■ **Assigned task**: Quote exactly, and only, the lines of the material below from the line with "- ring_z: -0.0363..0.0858" through the line with "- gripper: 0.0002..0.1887".

[Opening Provided records section]

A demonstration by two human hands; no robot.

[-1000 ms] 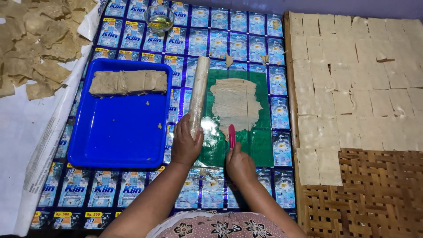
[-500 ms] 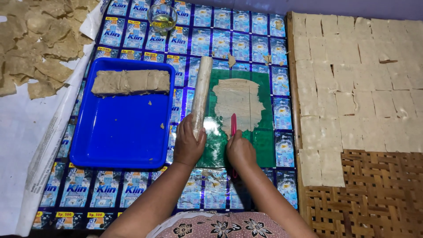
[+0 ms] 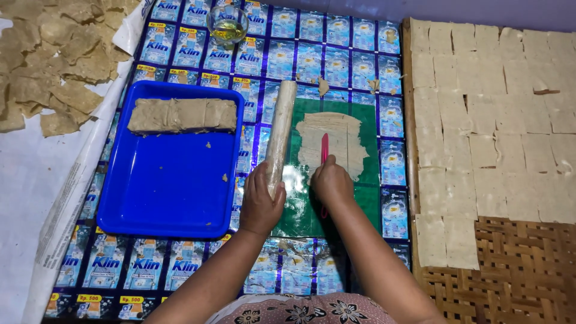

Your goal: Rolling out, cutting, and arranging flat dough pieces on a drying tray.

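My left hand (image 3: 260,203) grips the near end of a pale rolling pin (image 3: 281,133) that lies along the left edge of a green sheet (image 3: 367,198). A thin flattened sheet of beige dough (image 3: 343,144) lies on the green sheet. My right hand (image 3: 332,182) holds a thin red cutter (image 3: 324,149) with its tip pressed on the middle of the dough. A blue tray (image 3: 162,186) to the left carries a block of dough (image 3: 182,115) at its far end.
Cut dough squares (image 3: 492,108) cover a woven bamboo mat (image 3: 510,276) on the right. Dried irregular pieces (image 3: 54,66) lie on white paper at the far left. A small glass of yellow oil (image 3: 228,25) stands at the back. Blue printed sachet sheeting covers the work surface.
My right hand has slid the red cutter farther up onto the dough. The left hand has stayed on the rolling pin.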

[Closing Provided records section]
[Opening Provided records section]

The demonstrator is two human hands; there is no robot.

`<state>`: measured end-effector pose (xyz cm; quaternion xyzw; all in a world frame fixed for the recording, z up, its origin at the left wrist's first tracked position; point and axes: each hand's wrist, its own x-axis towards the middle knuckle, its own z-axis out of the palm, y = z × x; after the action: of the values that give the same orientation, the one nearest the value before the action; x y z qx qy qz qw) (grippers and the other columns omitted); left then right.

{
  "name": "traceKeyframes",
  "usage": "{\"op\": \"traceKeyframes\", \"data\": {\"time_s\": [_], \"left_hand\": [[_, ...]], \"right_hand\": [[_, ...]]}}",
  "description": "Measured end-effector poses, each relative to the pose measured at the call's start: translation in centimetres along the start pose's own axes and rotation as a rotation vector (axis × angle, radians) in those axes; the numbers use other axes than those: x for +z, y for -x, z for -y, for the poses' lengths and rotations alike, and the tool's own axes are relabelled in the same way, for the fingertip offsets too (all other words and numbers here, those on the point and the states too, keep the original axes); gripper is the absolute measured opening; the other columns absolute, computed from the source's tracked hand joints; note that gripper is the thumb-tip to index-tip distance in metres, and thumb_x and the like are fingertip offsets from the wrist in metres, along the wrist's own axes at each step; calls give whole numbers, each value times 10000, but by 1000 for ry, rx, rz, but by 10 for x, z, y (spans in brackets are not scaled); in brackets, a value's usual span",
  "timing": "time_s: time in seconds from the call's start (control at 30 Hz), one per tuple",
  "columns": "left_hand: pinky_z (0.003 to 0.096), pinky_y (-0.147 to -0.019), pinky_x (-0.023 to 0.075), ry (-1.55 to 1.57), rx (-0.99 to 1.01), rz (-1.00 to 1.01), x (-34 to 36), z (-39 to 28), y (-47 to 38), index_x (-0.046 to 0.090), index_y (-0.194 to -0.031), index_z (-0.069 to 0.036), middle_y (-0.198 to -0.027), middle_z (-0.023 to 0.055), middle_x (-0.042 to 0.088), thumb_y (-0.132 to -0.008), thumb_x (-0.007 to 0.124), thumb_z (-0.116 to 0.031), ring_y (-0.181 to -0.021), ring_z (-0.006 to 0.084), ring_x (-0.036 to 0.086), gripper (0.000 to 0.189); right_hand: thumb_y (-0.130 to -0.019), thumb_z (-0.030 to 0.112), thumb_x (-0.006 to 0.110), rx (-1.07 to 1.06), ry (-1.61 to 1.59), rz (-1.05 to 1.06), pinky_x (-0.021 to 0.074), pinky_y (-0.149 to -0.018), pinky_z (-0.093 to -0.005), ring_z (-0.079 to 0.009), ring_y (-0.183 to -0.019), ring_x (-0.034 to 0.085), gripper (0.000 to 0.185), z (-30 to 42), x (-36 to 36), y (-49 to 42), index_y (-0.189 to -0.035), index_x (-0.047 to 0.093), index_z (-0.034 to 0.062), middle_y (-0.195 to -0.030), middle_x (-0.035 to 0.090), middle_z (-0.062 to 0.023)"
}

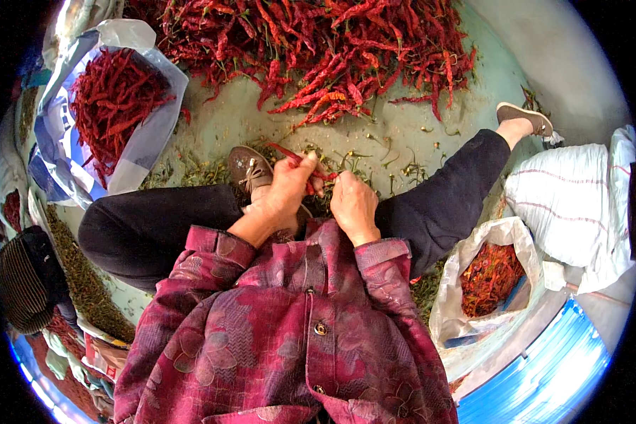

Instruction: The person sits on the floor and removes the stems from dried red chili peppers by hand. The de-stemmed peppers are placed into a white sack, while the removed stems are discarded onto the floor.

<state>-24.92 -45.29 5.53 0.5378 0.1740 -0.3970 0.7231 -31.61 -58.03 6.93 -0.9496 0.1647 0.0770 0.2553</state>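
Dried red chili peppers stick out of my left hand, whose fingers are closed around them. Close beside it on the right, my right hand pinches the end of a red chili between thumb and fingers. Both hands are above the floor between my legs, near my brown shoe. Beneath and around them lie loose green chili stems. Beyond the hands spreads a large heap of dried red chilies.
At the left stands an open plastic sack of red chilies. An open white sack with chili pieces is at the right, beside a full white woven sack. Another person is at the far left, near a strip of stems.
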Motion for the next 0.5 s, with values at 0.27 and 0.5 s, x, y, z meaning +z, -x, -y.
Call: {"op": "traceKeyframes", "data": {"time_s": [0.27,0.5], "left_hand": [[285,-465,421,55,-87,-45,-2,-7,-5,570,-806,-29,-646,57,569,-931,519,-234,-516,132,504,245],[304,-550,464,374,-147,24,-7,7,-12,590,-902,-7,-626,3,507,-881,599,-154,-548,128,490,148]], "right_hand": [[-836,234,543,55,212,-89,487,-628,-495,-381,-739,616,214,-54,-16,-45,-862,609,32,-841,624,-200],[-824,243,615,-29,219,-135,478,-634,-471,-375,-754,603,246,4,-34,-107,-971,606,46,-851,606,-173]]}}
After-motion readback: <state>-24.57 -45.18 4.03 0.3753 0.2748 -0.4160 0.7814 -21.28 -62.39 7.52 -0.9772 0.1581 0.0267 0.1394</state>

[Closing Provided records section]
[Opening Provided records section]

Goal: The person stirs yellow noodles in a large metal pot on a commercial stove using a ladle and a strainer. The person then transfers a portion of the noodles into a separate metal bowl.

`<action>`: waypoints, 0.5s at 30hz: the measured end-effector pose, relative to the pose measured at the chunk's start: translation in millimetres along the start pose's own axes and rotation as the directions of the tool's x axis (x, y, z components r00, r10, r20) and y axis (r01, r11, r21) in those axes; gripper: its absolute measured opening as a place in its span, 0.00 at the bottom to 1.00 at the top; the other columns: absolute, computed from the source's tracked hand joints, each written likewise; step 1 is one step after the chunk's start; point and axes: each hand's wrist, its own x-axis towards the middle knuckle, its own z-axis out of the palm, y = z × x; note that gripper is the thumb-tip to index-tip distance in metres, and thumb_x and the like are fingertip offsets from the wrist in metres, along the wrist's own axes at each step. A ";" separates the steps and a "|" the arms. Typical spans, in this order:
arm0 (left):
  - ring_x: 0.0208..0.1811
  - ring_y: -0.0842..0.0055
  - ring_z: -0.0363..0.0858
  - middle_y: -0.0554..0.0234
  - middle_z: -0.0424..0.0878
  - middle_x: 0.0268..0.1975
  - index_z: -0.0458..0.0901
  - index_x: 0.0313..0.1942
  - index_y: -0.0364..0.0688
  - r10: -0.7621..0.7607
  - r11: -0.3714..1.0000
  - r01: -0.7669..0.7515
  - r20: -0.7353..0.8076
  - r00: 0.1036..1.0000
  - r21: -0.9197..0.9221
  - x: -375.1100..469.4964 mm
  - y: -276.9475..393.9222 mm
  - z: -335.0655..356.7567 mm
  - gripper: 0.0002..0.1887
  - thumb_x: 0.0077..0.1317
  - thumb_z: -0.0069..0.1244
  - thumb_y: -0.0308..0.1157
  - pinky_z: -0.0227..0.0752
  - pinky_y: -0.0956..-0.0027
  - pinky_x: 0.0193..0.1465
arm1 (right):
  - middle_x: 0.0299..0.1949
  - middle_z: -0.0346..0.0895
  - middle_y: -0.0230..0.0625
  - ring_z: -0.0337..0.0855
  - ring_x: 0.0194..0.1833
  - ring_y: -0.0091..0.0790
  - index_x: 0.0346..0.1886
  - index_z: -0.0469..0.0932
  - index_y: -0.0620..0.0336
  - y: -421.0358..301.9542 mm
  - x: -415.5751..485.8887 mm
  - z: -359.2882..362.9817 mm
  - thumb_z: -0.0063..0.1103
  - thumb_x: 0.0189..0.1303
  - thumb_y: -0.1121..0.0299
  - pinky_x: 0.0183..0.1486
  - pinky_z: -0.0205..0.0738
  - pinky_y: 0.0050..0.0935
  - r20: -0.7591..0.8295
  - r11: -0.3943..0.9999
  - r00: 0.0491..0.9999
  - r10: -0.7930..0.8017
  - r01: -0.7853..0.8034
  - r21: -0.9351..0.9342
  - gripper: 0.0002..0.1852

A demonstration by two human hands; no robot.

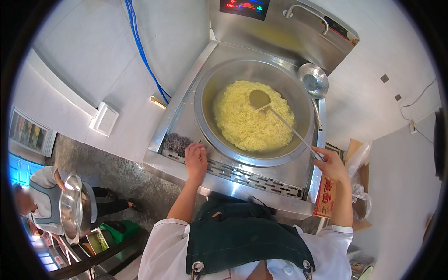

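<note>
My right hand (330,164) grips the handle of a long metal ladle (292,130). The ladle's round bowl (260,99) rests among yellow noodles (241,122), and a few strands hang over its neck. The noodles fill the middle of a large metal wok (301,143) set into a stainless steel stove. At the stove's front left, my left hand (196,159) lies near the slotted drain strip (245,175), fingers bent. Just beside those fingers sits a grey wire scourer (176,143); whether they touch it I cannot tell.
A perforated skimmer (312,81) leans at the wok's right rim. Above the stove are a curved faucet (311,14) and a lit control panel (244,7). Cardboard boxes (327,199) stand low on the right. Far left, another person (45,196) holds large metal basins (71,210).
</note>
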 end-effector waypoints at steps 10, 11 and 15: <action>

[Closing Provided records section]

■ **Response for this exercise**:
  - ring_z: -0.0363..0.0858
  - middle_y: -0.0554..0.0234
  - middle_z: -0.0424..0.0878
  - middle_x: 0.0268..0.1975
  - index_z: -0.0458..0.0901
  - index_x: 0.0313..0.1942
  - index_y: -0.0364..0.0688
  - r10: -0.7621..0.7607
  - r11: -0.3714..1.0000
  - r01: -0.7669..0.7515
  - r20: -0.7353..0.8076
  - r00: 0.1036..1.0000
  - r21: -0.9197..0.9221
  - x: -375.1100..469.4964 mm
  - y: -276.9475..393.9222 mm
  - z: -335.0655..356.7567 mm
  - gripper: 0.0002..0.1887

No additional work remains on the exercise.